But she heard nothing, although she lay long awake listening. The hours crept on, the day dawned, a pale streak of light no broader than her thumb stole through the closed shutters; she saw it on the wall opposite to her bed. The light became gradually less and less wan, more decided in colour, a warm, sunny, ruddy gold. No cock proclaimed the new day with triumphant crow, the house was so quiet, the garden so silent, but the light betrayed that it was morning.
She must have slept, however, without knowing it. What, was it already morning? She was sure now that he must have been at home a long time, she had simply not heard him come in. That calmed her. But she dressed hurriedly, without paying as much attention to her dress as usual, and she could not resist standing outside his door to listen before going down to breakfast. He was not up yet—of course not, he had come home so late—he was still asleep. She would be able to look at him without his knowing. She went in, but he was not asleep.

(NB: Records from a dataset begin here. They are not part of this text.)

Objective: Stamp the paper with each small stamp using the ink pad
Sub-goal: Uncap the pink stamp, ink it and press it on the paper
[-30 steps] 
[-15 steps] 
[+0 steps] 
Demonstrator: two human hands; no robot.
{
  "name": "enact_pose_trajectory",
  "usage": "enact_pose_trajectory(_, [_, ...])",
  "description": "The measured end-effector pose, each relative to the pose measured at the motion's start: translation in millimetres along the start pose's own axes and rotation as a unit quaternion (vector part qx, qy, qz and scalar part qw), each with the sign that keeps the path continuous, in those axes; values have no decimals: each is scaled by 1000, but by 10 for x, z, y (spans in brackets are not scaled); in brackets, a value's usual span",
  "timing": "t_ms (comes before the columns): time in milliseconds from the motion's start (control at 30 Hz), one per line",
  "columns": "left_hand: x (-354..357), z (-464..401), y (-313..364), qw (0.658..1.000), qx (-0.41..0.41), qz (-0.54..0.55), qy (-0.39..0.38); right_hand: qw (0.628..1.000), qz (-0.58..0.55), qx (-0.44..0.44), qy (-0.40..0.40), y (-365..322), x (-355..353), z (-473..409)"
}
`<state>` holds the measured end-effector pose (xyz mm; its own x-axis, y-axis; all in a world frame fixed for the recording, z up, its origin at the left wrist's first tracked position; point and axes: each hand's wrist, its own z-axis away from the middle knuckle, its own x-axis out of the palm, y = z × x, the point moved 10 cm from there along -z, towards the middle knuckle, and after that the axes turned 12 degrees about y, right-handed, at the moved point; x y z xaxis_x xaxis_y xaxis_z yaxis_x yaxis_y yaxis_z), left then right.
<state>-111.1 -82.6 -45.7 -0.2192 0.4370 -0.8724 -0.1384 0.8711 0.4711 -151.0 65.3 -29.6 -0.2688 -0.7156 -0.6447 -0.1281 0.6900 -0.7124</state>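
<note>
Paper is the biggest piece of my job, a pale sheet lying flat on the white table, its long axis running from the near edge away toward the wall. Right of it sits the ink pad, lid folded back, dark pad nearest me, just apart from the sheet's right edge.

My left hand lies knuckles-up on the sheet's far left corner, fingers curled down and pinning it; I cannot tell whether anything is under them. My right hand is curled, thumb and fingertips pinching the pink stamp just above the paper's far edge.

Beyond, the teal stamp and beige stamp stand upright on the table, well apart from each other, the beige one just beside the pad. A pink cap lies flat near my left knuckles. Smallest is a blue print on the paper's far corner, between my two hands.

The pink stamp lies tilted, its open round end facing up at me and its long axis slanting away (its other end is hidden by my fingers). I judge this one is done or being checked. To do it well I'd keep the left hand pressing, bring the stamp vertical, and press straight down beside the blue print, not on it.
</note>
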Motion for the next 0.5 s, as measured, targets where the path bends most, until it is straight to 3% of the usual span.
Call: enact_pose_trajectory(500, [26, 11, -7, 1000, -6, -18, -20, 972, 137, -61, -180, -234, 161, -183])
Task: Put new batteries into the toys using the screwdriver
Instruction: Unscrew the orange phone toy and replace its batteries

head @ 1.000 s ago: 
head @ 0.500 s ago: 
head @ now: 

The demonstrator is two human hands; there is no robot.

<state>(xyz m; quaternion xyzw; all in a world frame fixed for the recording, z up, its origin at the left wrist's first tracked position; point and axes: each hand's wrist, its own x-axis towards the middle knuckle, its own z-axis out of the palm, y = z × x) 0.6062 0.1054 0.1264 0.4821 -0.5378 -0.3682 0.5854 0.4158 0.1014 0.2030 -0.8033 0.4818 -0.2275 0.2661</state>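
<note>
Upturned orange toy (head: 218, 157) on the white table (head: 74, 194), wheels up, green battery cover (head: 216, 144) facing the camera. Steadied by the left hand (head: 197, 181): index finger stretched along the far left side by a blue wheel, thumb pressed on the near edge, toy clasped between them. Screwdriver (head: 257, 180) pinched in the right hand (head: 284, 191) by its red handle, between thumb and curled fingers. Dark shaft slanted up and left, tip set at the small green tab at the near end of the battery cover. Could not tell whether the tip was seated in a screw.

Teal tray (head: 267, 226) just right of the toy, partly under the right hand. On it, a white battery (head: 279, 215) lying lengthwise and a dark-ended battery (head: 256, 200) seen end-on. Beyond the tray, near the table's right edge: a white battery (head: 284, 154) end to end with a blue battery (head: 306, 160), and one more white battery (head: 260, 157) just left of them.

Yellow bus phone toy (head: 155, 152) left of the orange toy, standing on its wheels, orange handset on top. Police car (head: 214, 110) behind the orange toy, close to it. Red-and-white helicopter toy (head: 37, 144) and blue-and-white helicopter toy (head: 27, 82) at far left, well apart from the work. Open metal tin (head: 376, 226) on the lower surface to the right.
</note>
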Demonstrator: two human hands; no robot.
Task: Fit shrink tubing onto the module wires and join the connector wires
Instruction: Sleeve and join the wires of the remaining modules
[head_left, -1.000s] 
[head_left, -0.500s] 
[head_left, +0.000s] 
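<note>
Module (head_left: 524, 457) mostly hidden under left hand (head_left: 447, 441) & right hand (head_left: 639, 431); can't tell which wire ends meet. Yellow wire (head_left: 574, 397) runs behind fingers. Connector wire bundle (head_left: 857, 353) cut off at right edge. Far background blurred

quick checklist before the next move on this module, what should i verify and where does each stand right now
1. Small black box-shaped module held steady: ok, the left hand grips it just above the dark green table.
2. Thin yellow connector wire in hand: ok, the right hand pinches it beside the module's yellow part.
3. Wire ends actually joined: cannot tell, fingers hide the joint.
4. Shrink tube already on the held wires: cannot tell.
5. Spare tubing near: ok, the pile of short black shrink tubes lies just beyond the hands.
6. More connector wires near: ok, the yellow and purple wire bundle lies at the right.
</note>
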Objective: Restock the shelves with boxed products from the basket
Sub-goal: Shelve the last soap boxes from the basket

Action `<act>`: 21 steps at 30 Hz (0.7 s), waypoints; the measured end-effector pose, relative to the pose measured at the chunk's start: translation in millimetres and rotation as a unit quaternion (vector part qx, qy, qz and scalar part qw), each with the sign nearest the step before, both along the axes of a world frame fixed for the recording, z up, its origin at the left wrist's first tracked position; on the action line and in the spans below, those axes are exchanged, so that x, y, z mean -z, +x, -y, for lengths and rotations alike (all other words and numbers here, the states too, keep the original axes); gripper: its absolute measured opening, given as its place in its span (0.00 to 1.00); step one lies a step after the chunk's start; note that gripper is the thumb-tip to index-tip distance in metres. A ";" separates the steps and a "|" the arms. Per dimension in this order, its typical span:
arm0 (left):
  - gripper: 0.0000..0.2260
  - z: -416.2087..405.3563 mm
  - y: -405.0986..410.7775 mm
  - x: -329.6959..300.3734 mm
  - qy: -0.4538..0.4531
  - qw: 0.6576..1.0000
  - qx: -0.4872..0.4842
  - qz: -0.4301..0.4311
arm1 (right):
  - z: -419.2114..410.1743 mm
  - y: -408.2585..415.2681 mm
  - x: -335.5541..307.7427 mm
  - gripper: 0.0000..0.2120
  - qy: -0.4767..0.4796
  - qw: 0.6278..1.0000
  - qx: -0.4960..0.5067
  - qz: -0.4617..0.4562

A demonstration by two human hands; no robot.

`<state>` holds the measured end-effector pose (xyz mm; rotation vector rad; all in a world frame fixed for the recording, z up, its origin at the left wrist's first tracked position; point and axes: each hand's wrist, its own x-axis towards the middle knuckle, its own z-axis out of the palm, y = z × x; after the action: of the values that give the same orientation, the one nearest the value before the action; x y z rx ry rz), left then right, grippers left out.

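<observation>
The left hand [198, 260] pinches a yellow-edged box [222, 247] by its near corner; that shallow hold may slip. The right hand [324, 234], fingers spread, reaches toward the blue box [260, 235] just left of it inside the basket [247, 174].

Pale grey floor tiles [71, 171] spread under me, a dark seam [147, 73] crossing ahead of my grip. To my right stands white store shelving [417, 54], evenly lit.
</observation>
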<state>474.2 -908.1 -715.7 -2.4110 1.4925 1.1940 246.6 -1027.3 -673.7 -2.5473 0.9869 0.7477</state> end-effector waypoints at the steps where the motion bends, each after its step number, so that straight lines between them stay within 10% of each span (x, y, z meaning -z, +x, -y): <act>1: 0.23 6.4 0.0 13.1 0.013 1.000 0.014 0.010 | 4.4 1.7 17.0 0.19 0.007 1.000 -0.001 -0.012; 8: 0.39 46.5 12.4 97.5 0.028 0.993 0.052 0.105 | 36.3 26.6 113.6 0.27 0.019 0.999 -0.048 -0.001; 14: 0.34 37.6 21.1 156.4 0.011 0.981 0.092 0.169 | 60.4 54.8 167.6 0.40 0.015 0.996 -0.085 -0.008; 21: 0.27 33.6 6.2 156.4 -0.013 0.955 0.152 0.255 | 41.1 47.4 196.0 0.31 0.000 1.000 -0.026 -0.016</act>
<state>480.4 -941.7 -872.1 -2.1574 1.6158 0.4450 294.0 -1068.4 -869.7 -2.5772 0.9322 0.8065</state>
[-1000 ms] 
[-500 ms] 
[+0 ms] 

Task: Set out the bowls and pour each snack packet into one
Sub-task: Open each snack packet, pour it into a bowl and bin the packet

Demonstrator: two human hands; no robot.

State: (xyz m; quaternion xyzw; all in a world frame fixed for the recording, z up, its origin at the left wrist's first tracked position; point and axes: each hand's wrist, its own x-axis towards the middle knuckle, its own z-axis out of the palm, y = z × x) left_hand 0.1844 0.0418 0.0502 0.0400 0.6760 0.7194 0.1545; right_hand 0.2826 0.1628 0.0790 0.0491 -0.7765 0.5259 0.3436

The woman looked at the bed with bewildered eyes—there it was, open, invitingly white and comfortable, but he was not in it. The bed had not been touched. The room was empty.
Then her heart grew cold with dread. So she had not slept, his return had not escaped her. On that former occasion he had come home—true, he was drunk, but still he had come home—but not this time!
CHAPTER XV
"Wolfgang not here again?" said Paul Schlieben as he joined his wife in her room. "He comes so little to the office too. They always assure me that he has just been—but why doesn't he keep the same office-hours as I? Where is he?" He looked inquiringly and impatiently at his wife.
She shrugged her shoulders, and the evening sun, which was casting a last gleam through the tall window as it set, touched her cheek with red for a moment. "I don't know," she said in a low voice. And then she looked so lost as she gazed out into the autumn evening, that her husband felt that her thoughts were far away, looking for something outside.
"I've just come from town, Kate," he said somewhat annoyed, and the vexation he felt at his son's absence gave his voice a certain sharpness, "and I'm hungry and tired. It's already eight o'clock—we'll have our supper. And you've not even a friendly face to show me?"
She got up quickly to ring for supper, and tried to smile. But it was no real smile.
He saw it, and that put him still more out of humour. "Never mind, don't try. Don't force yourself to smile." He sat down at the table with a weary movement. But his hunger did not seem to be so great, after all, as he only helped himself in a spiritless manner when the steaming dishes were brought in and placed in front of him, and ate in the same manner without knowing what he was eating.
The dining-room was much too large for the two lonely people; the handsome room looked uncomfortably empty on that cool evening in autumn. The woman shivered with cold.
"We shall have to start heating the house," said the man.
That was all that was said during the meal. After it was over he got up to go across to his study. He wanted to smoke there, the room was smaller and cosier; he did not notice that his wife's eyes had never left him.
If Paul would only tell her what he thought of Wolfgang staying away! Where could Wolfgang be now? She became entirely absorbed in her wandering thoughts, and hardly noticed that she was alone in the cold empty room.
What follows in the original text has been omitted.